Comment faire entrer un carré dans un rond, voilà le défi de la direction d’Air France en lançant le projet Boost. Au fond cette affaire n’est compliquée que par les mauvaises habitudes sociales subies par la compagnie depuis plusieurs décennies.
Rien ne peut se faire sans l’aval des pilotes et on se demande bien pourquoi. D’autant plus que ces derniers ne montrent à aucun moment le souci de la prospérité de leur entreprise mais uniquement le maintien, voire même l’amélioration de leurs privilèges.
[1]L’analyse de la direction est pertinente. Si la compagnie nationale veut éviter une forte attrition, elle doit être capable de couvrir tous les segments de produit, depuis le « low cost », jusqu’au transport de luxe. C’est ce qui est fait sauf pour le « low cost » long courrier. Il est par ailleurs fortement attaqué sur le court-courrier lequel est devenu déficitaire après avoir été la vache à lait de l’entreprise.
On ne peut pas reprocher au management sa vision à partir du moment où la décision stratégique de croissance a été prise. On ne peut pas lui reprocher non plus le choix de créer une nouvelle compagnie plus souple, moins onéreuse à exploiter, capable de minimiser les pertes sur les lignes très déficitaires, car trop fortement concurrencées.
Mais la réponse n’est pas très claire tout au moins aux yeux d’un observateur extérieur. Boost est-elle une vraie nouvelle compagnie ? Fabrique- t-elle un produit « low cost » ou un produit traditionnel ? Quelle sera sa capacité à faire concurrence aux opérateurs dont les charges d’exploitation sont structurellement inférieures à celles de Boost ?
[2]Comment utiliser la belle image d’Air France en mettant sur le marché une compagnie qui ne porte pas son nom ?
Et puis comment arriver à faire baisser les coûts de l’ordre de 15 % à 18 % comme annoncé en utilisant des Airbus 340 pour la phase de démarrage long courrier, alors que de l’avis général, cet appareil est très onéreux à opérer ?
Je sais bien qu’il est facile de porter des interrogations depuis l’extérieur sans forcément avoir toutes les informations.

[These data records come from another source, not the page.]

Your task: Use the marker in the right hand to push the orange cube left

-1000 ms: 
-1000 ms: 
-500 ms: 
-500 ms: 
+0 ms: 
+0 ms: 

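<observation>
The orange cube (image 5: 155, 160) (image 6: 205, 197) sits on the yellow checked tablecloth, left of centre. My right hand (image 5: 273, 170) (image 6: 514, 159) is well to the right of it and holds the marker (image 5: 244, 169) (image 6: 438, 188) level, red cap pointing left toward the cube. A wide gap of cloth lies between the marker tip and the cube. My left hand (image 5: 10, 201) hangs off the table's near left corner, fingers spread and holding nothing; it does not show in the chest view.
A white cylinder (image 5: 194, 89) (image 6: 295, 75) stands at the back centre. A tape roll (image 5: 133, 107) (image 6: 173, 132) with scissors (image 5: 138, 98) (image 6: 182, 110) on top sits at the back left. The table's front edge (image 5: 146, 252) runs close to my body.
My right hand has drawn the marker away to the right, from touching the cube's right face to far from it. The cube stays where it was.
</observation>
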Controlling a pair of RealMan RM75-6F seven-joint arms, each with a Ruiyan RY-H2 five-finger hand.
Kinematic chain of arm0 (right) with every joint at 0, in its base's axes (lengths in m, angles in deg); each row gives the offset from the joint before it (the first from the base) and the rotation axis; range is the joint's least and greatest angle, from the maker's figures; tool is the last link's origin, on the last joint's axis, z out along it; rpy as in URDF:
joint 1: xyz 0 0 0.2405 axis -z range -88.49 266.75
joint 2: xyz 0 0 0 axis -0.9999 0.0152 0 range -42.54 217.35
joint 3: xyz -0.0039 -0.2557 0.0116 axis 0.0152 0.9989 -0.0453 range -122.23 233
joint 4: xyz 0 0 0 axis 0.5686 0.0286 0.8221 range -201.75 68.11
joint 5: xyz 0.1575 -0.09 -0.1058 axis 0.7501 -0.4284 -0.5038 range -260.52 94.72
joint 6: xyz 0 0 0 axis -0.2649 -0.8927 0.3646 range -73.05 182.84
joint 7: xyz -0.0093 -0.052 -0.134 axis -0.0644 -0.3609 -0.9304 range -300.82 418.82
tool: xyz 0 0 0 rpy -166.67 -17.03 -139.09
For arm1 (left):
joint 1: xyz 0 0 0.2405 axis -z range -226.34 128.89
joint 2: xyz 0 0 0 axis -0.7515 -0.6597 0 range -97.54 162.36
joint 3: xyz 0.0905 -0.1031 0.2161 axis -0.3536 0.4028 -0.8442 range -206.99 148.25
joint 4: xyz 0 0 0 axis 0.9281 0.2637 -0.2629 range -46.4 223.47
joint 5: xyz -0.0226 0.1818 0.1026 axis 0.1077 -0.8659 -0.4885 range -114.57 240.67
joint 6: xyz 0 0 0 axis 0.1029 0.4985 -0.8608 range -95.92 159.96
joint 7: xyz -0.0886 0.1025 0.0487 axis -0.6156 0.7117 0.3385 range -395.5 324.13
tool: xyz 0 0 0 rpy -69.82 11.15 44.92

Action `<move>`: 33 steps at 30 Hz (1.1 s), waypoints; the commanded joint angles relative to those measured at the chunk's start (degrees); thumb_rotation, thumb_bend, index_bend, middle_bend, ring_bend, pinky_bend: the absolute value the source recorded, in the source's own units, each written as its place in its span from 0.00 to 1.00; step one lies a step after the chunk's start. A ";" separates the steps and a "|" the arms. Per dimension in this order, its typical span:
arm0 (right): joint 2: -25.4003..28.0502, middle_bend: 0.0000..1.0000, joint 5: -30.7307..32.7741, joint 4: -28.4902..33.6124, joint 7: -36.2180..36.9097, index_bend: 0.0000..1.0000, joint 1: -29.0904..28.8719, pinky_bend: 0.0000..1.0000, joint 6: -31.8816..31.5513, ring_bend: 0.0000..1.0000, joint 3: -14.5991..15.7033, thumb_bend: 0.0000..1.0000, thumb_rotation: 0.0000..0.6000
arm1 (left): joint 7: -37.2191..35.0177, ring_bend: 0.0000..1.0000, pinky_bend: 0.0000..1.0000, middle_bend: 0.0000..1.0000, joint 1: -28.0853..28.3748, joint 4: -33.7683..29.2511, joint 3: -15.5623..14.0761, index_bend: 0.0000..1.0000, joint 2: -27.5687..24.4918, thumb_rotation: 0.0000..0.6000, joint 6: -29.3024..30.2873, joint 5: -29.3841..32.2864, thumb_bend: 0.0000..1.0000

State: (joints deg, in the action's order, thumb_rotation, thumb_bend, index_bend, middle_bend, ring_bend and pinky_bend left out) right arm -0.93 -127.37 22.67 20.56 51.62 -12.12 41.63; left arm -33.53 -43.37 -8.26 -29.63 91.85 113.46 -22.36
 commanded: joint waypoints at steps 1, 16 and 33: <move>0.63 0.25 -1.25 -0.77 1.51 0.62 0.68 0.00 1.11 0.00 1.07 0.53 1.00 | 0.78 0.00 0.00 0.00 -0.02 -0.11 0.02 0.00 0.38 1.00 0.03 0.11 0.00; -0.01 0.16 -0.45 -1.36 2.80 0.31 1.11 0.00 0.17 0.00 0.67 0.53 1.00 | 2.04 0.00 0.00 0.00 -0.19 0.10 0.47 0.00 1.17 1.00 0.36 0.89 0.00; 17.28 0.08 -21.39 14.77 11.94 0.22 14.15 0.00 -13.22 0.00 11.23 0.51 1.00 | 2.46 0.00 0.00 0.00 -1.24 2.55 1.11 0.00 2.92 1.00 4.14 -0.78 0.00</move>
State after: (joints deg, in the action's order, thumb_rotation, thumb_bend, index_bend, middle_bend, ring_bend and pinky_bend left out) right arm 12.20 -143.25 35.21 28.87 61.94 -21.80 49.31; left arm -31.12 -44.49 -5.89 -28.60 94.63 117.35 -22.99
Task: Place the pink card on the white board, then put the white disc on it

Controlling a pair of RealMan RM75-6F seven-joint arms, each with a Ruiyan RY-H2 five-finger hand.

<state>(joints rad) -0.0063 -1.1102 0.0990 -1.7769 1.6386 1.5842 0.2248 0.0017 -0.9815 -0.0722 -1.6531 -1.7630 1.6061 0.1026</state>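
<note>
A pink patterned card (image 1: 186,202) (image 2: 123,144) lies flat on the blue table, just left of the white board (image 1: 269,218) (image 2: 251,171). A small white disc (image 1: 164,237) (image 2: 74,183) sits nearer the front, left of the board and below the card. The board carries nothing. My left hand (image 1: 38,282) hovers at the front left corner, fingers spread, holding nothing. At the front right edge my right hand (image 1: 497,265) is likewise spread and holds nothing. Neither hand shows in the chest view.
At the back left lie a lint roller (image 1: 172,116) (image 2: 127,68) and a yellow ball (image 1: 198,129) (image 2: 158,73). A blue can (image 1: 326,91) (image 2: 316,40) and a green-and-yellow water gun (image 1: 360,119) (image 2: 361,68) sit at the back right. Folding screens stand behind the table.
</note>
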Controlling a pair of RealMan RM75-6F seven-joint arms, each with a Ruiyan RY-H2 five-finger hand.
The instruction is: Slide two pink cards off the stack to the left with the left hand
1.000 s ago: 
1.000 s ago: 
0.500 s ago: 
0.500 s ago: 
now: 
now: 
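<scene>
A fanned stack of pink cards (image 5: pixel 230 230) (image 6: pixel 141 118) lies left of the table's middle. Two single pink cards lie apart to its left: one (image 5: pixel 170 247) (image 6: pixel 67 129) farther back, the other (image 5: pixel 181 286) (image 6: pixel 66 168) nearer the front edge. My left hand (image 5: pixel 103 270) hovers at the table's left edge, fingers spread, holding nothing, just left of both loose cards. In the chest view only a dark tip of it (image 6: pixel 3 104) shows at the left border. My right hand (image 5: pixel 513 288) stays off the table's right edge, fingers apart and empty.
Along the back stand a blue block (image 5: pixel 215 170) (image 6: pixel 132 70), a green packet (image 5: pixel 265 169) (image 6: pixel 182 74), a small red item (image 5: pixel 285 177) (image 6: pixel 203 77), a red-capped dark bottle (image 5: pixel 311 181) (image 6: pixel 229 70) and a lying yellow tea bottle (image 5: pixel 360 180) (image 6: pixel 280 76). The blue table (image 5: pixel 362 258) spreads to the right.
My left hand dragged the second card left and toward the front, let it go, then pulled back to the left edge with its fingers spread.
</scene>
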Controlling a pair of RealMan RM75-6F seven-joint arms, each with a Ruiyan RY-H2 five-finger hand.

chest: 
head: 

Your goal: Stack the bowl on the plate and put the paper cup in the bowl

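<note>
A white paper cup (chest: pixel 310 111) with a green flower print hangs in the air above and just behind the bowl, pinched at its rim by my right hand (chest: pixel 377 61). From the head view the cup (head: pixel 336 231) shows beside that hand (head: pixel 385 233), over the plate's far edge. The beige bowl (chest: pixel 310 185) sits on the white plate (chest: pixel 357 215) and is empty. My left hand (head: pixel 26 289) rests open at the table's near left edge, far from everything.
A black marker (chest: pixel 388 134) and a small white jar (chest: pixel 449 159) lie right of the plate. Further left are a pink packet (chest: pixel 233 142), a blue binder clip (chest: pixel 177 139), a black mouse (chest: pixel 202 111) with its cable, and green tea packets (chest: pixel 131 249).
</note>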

Je note cependant que la concurrence va rester aussi forte sur les lignes envisagées et que pour rentabiliser les opérations de Boost, il faudra plus que les 15 % d’économies. Il sera nécessaire de regagner une clientèle qui est partie vers les autres transporteurs car elle trouvait un meilleur rapport qualité/prix.
[3]Bon, est-ce une raison pour ne pas essayer ? Certainement pas. Je dirais au contraire que le projet devrait entraîner l’adhésion enthousiaste du personnel qui pourrait à tout le moins considérer les efforts et l’imagination déployés par la direction pour sortir le groupe Air France/KLM par le haut de la situation difficile dans lequel il se trouve.
Seulement il faudrait pour cela que les responsables de l’entreprise ne soient pas condamnés à devoir discuter, je dirais même marchander avec telle ou telle catégorie de personnel défendue par des syndicats dont le but est uniquement de défendre des intérêts catégoriels et ce au détriment de ceux de la compagnie.
Pour tout dire, je trouve un peu insupportable un mode de gestion qui s’apparente à celui des Soviets dans un monde manifestement si éloigné de ce mode de pensée.
[4]Cela fait des mois que le projet est sur la table et qu’il n’avance pas, tout simplement parce que des pilotes, qui ont bien accepté de voir les navigants commerciaux employés avec des salaires et avantages très réduits, refusent la mise en route de la nouvelle compagnie tant qu’ils n’auront pas obtenu entière satisfaction, ce qui rend impossible les baisses de charges nécessaires.
Ce ne serait pas la première fois que des intérêts purement catégoriels entrainent la mort des entreprises de transport aérien. Les exemples foisonnent mais manifestement ils ne servent à rien.
Jean Marc Janaillac a bien raison de rappeler que sans avancée significative, l’entreprise est vouée à reculer fortement. Le statut quo n’est plus envisageable.
Si la solution proposée par la création de Boost est jugée inadéquate par les pilotes, pourquoi n’en proposent-t- ils pas une autre meilleure ? L’obstruction systématique, ça suffit.